El cadáver exquisito beberá el vino nuevo
Mitre juega con los géneros -el thriller, la comedia negra, el fantástico- para no establecerse en ninguno. Desestabiliza el relato, pero acierta en no jerarquizar el ritual homicida, sino que coloca todos los elementos narrativos en un mismo plano de realidad, para terminar recreando un mundo cerrado que se abastece a sí mismo. Junto al coguionista Mariano Llinás, hacen de la novela de Iosi Havilio una fantasía morbosa que encuentra su equilibrio en las fronteras del consciente y del inconsciente.

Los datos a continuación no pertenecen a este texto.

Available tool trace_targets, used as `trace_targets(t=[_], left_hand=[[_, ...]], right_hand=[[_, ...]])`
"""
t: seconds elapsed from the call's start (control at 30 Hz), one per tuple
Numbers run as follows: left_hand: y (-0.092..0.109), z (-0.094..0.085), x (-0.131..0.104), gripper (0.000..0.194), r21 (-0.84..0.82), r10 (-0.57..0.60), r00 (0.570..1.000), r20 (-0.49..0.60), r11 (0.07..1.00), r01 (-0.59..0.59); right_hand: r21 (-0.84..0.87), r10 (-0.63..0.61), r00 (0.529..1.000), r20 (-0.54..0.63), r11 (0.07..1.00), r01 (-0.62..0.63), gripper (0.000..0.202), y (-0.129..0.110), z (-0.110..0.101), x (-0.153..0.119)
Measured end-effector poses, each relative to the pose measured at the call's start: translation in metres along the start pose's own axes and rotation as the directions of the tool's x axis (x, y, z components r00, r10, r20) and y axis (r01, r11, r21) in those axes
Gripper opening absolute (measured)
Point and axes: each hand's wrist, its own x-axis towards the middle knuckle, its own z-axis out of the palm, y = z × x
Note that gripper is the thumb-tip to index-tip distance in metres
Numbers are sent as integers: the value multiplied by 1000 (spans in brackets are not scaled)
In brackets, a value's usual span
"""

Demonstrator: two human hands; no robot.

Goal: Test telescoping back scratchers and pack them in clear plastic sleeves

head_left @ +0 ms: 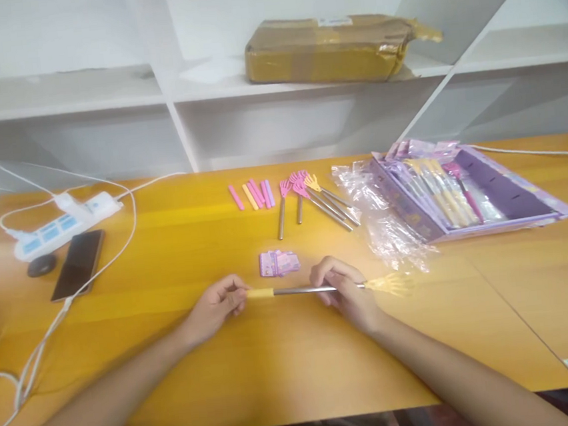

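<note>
A back scratcher with a metal rod, a yellow handle sleeve and a yellow claw lies level between my hands. My left hand pinches the end of the yellow sleeve. My right hand is closed round the rod near the claw. Just beyond them rests a small pile of purple and pink cards. Farther back are several pink, yellow and purple tubes. Beside the tubes, several metal rods with pink or yellow claws lie bunched together.
At the right stands an open purple box with wrapped scratchers, beside clear plastic bags. On the left are a power strip, a phone, a black mouse and white cables. A taped parcel sits on the shelf.
</note>
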Motion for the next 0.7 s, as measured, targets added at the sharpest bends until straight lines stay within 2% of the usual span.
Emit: trace_targets(t=[0.1,0.13,0.2,0.3,0.47,0.57,0.7], left_hand=[[2,3,-3,33,150,153,975,-164,980,-128],[3,4,-4,31,218,208,959,-190,962,-165],[4,3,-6,28,310,266,948,-175,929,-203],[4,1,-7,26,322,256,957,-134,925,-203],[2,1,-6,28,193,218,970,-106,962,-195],[1,1,-5,28,158,214,972,-98,968,-198],[-2,0,-6,25,241,254,962,-98,944,-224]], right_hand=[[-57,-17,999,29,998,18,35,1,-1,-1],[-49,-14,999,37,999,15,34,2,-1,-2],[-25,-5,999,41,1000,6,33,3,1,-1],[6,11,999,34,1000,-12,32,3,3,1],[96,37,997,72,994,-44,33,-4,6,6],[73,23,997,74,997,-28,33,-6,6,4],[-19,-54,987,153,998,57,33,-4,2,-3]])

Pequeña Flor tiene el ritmo de un jazz tradicional, que cuando amenaza con desbordarse en un improvisado bop freudiano mantiene el inconsciente controlado, insertando imágenes cotidianas pero que contienen la promesa de alteridad en su reverso. Llinás – como demostró en Azor (Andreas Fontana, 2021) – es un maestro de lo no dicho, de armar una trama con lo invisible que circula por los agujeros del relato, un escritor de preguntas más que de explicaciones.
En francés al orgasmo se lo denomina petite mort, y la película pone en escena la relación entre violencia y sexo, goce y dolor, el exceso libidinal que une a la vida y a la muerte. Después de todo, una pequeña flor nace de muerte inminente.